I didn’t really come on the England CP scene until 2018. They had a trial at St. George’s Park, with around 90 players turning up. It was nerve-wracking, seeing 90-plus players here, but I got through and then got a phone call from Andy Smith to say I would like to invite you to an Under-21 camp for a classification.
It was around six or seven hours on the train and I did my classification and was meant to then go back home again but they were like ‘seen as though you have come a long way, why don’t you stay and train with the Under-21s’. So I stayed for the weekend.
It was so nice to receive the England kit because it is every kid’s dream to play for England.
Then as soon as my classification went through, they put me up to the seniors, so I ended up bypassing the Under-21s. My mum and dad were like ‘woah’. It is fair to say it wasn’t expected.
I was then only with the seniors for four or five months before the World Cup in Seville in 2019. That is when the real hard work began. We had a week-long camp, where we brought USA over, and then I managed to get selected for the World Cup squad!
I was straight on the phone and my mum and dad were crying and I was crying because it was my dream to play for England. Now I’m doing it! It is just amazing.
I didn’t have time to process it because it was all happening so quickly. There was no time for the emotions. I had to just go full steam ahead.
At that 2019 World Cup, all the senior boys and staff were so great. They were talking to me and giving me tips to help stay calm because as soon as you see the shirt hanging up with your name on the back, your adrenaline is pumping and you are running around like a headless chicken. So they helped me so much at my first World Cup.
Looking to the future, the FA launched the Football Your Way plan in 2021 and it is definitely a good thing. It is massively important that we try to spread CP football as much as we can to say ‘look, there is a chance you can play for your country’ because everyone has dreams and desires.
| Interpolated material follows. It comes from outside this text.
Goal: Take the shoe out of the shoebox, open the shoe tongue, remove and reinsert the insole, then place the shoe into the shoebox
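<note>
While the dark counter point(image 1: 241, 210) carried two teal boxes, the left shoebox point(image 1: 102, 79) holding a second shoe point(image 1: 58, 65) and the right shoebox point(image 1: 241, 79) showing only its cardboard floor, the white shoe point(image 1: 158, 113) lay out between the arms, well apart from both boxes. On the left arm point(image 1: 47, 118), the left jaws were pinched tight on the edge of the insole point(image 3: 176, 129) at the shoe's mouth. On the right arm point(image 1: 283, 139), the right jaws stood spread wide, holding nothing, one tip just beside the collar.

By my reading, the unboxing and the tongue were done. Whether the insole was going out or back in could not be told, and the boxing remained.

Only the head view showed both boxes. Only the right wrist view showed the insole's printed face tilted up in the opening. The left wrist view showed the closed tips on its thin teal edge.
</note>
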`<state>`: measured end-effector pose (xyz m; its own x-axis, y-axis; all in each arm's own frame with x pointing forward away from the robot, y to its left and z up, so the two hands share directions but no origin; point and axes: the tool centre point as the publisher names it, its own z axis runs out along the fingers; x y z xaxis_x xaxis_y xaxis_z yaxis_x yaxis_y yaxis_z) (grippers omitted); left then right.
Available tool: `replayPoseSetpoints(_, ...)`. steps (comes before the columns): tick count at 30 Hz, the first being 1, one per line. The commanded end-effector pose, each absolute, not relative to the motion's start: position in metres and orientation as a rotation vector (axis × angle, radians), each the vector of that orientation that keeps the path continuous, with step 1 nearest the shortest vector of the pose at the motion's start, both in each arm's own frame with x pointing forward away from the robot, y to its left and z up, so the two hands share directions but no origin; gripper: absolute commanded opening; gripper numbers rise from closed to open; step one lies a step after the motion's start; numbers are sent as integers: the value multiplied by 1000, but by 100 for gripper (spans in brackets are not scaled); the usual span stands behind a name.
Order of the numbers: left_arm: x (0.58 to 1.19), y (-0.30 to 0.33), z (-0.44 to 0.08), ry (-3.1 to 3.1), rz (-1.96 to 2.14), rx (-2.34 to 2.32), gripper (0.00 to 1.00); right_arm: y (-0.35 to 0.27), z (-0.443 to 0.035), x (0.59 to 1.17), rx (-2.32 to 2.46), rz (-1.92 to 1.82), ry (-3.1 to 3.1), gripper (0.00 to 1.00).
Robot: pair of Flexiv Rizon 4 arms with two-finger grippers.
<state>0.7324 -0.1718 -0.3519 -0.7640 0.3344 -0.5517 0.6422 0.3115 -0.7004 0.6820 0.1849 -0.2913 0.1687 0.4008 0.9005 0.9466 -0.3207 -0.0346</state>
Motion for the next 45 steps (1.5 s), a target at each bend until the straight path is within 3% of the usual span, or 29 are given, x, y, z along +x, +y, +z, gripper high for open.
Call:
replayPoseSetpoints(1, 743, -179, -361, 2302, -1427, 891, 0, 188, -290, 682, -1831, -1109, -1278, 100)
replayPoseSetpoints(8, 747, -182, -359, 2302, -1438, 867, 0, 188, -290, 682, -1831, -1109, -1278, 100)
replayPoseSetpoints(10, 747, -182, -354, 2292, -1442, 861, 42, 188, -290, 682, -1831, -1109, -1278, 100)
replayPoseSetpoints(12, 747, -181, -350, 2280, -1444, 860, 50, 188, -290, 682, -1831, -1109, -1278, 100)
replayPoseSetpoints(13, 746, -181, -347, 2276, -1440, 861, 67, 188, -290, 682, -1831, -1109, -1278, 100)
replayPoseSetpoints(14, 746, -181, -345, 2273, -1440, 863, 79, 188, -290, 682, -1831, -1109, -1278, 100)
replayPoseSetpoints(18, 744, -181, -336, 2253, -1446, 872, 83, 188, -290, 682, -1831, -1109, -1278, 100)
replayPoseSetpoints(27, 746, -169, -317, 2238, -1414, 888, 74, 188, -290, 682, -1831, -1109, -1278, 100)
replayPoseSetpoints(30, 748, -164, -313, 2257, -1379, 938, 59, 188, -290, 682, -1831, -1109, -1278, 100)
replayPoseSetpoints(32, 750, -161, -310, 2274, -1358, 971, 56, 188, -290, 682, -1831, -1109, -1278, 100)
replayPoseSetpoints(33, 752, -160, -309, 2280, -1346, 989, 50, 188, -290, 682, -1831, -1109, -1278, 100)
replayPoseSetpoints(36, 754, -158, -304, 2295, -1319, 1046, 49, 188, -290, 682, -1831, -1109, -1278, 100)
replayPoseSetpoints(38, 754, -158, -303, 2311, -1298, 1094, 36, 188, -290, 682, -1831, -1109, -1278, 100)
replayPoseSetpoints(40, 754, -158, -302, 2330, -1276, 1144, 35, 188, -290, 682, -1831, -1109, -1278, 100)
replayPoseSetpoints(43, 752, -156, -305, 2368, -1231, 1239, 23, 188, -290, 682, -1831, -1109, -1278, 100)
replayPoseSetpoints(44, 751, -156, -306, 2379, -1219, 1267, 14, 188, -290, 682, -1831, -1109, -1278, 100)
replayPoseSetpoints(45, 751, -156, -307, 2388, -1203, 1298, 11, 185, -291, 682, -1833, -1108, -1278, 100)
We need to let people know there is an opportunity to play for your country and play football. If you want it, you will have to work hard but there is a chance. We need to keep spreading the word.
Even if playing for England isn’t something you are aspiring for, it just shows that kids with disabilities can play sport. You can do it and you don’t have to be afraid of someone being better than you.
Hard work beats talent and if you work at it then you will improve so I would tell any child reading this to just go for it!